* _Data records_
=====

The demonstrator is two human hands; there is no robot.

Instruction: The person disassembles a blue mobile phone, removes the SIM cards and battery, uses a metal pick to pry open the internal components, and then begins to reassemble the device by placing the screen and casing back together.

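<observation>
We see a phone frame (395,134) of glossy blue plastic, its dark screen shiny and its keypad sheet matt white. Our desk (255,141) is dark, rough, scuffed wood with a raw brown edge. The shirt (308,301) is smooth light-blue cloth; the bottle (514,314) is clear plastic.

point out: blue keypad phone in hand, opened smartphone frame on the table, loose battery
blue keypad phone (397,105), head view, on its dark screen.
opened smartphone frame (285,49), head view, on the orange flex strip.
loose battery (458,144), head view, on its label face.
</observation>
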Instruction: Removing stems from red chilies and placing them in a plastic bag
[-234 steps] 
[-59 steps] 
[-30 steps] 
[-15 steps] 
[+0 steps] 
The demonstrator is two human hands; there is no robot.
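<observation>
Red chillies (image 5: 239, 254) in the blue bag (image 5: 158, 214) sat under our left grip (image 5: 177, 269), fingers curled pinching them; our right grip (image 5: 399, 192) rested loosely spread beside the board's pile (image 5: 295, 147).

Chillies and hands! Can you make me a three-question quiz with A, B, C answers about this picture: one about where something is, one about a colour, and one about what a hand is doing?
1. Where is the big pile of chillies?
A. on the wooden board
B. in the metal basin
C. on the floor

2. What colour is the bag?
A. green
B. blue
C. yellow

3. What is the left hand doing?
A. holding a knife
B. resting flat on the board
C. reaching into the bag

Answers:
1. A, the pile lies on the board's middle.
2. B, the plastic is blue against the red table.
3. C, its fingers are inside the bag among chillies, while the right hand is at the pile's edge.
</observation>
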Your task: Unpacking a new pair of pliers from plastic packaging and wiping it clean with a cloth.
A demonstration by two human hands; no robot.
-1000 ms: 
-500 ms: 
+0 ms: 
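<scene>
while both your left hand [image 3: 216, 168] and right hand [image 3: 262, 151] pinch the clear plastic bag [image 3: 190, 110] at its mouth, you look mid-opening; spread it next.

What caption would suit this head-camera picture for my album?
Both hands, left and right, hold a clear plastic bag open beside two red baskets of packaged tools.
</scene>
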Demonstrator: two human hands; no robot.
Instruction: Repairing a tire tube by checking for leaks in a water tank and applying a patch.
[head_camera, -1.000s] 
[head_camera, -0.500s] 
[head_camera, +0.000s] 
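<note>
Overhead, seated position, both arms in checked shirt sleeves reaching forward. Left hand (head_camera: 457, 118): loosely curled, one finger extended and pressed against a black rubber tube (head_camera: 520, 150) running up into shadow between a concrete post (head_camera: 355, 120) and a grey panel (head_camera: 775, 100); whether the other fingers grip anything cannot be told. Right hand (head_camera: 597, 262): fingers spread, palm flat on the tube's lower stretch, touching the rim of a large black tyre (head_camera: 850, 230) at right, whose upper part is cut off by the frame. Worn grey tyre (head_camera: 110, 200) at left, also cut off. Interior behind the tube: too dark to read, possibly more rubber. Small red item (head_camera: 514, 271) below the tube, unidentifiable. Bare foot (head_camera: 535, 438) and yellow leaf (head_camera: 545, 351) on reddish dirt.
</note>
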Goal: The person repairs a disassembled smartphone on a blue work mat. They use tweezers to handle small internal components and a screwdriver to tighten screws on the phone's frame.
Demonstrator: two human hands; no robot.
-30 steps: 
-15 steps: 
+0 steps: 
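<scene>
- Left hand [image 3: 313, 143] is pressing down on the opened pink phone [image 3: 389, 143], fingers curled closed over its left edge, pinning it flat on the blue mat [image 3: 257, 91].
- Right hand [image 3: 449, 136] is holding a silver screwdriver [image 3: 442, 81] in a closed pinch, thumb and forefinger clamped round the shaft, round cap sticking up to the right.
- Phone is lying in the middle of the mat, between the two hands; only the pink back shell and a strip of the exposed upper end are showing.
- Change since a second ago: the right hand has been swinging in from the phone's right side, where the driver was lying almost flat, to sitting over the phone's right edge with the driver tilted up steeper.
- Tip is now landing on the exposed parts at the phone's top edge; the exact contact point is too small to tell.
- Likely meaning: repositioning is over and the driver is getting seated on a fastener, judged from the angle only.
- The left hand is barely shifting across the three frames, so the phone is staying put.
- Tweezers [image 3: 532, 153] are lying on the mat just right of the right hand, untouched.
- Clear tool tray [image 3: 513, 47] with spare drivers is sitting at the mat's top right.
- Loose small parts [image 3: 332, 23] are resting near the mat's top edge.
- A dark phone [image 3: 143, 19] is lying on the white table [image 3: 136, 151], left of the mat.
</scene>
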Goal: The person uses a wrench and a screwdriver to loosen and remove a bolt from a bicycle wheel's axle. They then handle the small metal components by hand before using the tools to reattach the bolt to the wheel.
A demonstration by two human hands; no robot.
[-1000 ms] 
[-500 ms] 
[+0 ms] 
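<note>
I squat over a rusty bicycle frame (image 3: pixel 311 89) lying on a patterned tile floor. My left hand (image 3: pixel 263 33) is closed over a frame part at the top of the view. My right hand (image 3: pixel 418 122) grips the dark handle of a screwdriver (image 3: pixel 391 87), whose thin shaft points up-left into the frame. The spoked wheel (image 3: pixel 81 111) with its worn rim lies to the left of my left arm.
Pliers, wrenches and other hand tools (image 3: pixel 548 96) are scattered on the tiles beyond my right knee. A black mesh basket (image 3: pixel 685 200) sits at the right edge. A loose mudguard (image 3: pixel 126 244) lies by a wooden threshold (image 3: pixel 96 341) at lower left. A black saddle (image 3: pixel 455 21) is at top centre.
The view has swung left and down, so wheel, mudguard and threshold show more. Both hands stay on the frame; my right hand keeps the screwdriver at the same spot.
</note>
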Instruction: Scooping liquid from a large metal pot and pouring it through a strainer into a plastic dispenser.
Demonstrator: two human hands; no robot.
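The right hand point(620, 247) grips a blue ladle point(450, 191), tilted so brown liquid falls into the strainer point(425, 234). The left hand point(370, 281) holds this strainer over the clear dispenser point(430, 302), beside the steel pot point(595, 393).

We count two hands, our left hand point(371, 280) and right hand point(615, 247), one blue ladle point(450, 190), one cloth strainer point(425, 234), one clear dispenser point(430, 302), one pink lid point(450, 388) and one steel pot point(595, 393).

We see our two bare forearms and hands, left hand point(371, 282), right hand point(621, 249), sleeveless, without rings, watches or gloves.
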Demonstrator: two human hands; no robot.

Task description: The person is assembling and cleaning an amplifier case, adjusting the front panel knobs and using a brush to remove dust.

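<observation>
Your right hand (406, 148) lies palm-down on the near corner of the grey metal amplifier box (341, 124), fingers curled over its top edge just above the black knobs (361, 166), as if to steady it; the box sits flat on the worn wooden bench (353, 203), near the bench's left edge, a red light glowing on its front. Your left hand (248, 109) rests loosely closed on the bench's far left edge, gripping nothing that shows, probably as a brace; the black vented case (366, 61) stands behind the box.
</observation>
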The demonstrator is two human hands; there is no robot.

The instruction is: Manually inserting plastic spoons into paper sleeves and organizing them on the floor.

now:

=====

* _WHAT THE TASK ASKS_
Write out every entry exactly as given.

* _FINAL ANSWER_
The demonstrator is two human hands; there is no robot.

Instruction: The person disassembles a blue mobile phone, removes the SIM cards and battery, uses a metal pick to pry open the internal components, and then begins to reassemble the device by placing the screen and casing back together.

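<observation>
We see a phone frame (395,134) of glossy blue plastic, its dark screen shiny and its keypad sheet matt white. Our desk (255,141) is dark, rough, scuffed wood with a raw brown edge. The shirt (308,301) is smooth light-blue cloth; the bottle (514,314) is clear plastic.

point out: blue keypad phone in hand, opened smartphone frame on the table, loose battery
blue keypad phone (397,105), head view, on its dark screen.
opened smartphone frame (285,49), head view, on the orange flex strip.
loose battery (458,144), head view, on its label face.
</observation>
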Instruction: Removing stems from red chilies and placing them in a plastic bag
[-234 steps] 
[-59 steps] 
[-30 steps] 
[-15 steps] 
[+0 steps] 
The demonstrator is two human hands; there is no robot.
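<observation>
Red chillies (image 5: 239, 254) in the blue bag (image 5: 158, 214) sat under our left grip (image 5: 177, 269), fingers curled pinching them; our right grip (image 5: 399, 192) rested loosely spread beside the board's pile (image 5: 295, 147).

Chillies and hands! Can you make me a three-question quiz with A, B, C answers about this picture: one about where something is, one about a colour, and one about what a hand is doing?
1. Where is the big pile of chillies?
A. on the wooden board
B. in the metal basin
C. on the floor

2. What colour is the bag?
A. green
B. blue
C. yellow

3. What is the left hand doing?
A. holding a knife
B. resting flat on the board
C. reaching into the bag

Answers:
1. A, the pile lies on the board's middle.
2. B, the plastic is blue against the red table.
3. C, its fingers are inside the bag among chillies, while the right hand is at the pile's edge.
</observation>
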Your task: Unpacking a new pair of pliers from plastic packaging and wiping it clean with a cloth.
A demonstration by two human hands; no robot.
-1000 ms: 
-500 ms: 
+0 ms: 
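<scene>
while both your left hand [image 3: 216, 168] and right hand [image 3: 262, 151] pinch the clear plastic bag [image 3: 190, 110] at its mouth, you look mid-opening; spread it next.

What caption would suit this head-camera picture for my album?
Both hands, left and right, hold a clear plastic bag open beside two red baskets of packaged tools.
</scene>
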Demonstrator: two human hands; no robot.
Instruction: Repairing a tire tube by checking for leaks in a water tank and applying a patch.
[head_camera, -1.000s] 
[head_camera, -0.500s] 
[head_camera, +0.000s] 
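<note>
Overhead, seated position, both arms in checked shirt sleeves reaching forward. Left hand (head_camera: 457, 118): loosely curled, one finger extended and pressed against a black rubber tube (head_camera: 520, 150) running up into shadow between a concrete post (head_camera: 355, 120) and a grey panel (head_camera: 775, 100); whether the other fingers grip anything cannot be told. Right hand (head_camera: 597, 262): fingers spread, palm flat on the tube's lower stretch, touching the rim of a large black tyre (head_camera: 850, 230) at right, whose upper part is cut off by the frame. Worn grey tyre (head_camera: 110, 200) at left, also cut off. Interior behind the tube: too dark to read, possibly more rubber. Small red item (head_camera: 514, 271) below the tube, unidentifiable. Bare foot (head_camera: 535, 438) and yellow leaf (head_camera: 545, 351) on reddish dirt.
</note>
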Goal: The person repairs a disassembled smartphone on a blue work mat. They use tweezers to handle small internal components and a screwdriver to tighten screws on the phone's frame.
Demonstrator: two human hands; no robot.
-30 steps: 
-15 steps: 
+0 steps: 
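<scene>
- Left hand [image 3: 313, 143] is pressing down on the opened pink phone [image 3: 389, 143], fingers curled closed over its left edge, pinning it flat on the blue mat [image 3: 257, 91].
- Right hand [image 3: 449, 136] is holding a silver screwdriver [image 3: 442, 81] in a closed pinch, thumb and forefinger clamped round the shaft, round cap sticking up to the right.
- Phone is lying in the middle of the mat, between the two hands; only the pink back shell and a strip of the exposed upper end are showing.
- Change since a second ago: the right hand has been swinging in from the phone's right side, where the driver was lying almost flat, to sitting over the phone's right edge with the driver tilted up steeper.
- Tip is now landing on the exposed parts at the phone's top edge; the exact contact point is too small to tell.
- Likely meaning: repositioning is over and the driver is getting seated on a fastener, judged from the angle only.
- The left hand is barely shifting across the three frames, so the phone is staying put.
- Tweezers [image 3: 532, 153] are lying on the mat just right of the right hand, untouched.
- Clear tool tray [image 3: 513, 47] with spare drivers is sitting at the mat's top right.
- Loose small parts [image 3: 332, 23] are resting near the mat's top edge.
- A dark phone [image 3: 143, 19] is lying on the white table [image 3: 136, 151], left of the mat.
</scene>
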Goal: The person uses a wrench and a screwdriver to loosen and remove a bolt from a bicycle wheel's axle. They then handle the small metal components by hand before using the tools to reattach the bolt to the wheel.
A demonstration by two human hands; no robot.
[-1000 ms] 
[-500 ms] 
[+0 ms] 
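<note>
I squat over a rusty bicycle frame (image 3: pixel 311 89) lying on a patterned tile floor. My left hand (image 3: pixel 263 33) is closed over a frame part at the top of the view. My right hand (image 3: pixel 418 122) grips the dark handle of a screwdriver (image 3: pixel 391 87), whose thin shaft points up-left into the frame. The spoked wheel (image 3: pixel 81 111) with its worn rim lies to the left of my left arm.
Pliers, wrenches and other hand tools (image 3: pixel 548 96) are scattered on the tiles beyond my right knee. A black mesh basket (image 3: pixel 685 200) sits at the right edge. A loose mudguard (image 3: pixel 126 244) lies by a wooden threshold (image 3: pixel 96 341) at lower left. A black saddle (image 3: pixel 455 21) is at top centre.
The view has swung left and down, so wheel, mudguard and threshold show more. Both hands stay on the frame; my right hand keeps the screwdriver at the same spot.
</note>
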Instruction: Scooping liquid from a large metal pot and pouring it through a strainer into a plastic dispenser.
Demonstrator: two human hands; no robot.
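The right hand point(620, 247) grips a blue ladle point(450, 191), tilted so brown liquid falls into the strainer point(425, 234). The left hand point(370, 281) holds this strainer over the clear dispenser point(430, 302), beside the steel pot point(595, 393).

We count two hands, our left hand point(371, 280) and right hand point(615, 247), one blue ladle point(450, 190), one cloth strainer point(425, 234), one clear dispenser point(430, 302), one pink lid point(450, 388) and one steel pot point(595, 393).

We see our two bare forearms and hands, left hand point(371, 282), right hand point(621, 249), sleeveless, without rings, watches or gloves.
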Demonstrator: two human hands; no robot.

Task description: The person is assembling and cleaning an amplifier case, adjusting the front panel knobs and using a brush to remove dust.

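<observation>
Your right hand (406, 148) lies palm-down on the near corner of the grey metal amplifier box (341, 124), fingers curled over its top edge just above the black knobs (361, 166), as if to steady it; the box sits flat on the worn wooden bench (353, 203), near the bench's left edge, a red light glowing on its front. Your left hand (248, 109) rests loosely closed on the bench's far left edge, gripping nothing that shows, probably as a brace; the black vented case (366, 61) stands behind the box.
</observation>
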The demonstrator is two human hands; there is no robot.

The instruction is: Manually inserting plastic spoons into paper sleeves and organizing them on the floor.

now:

The response has been given in full.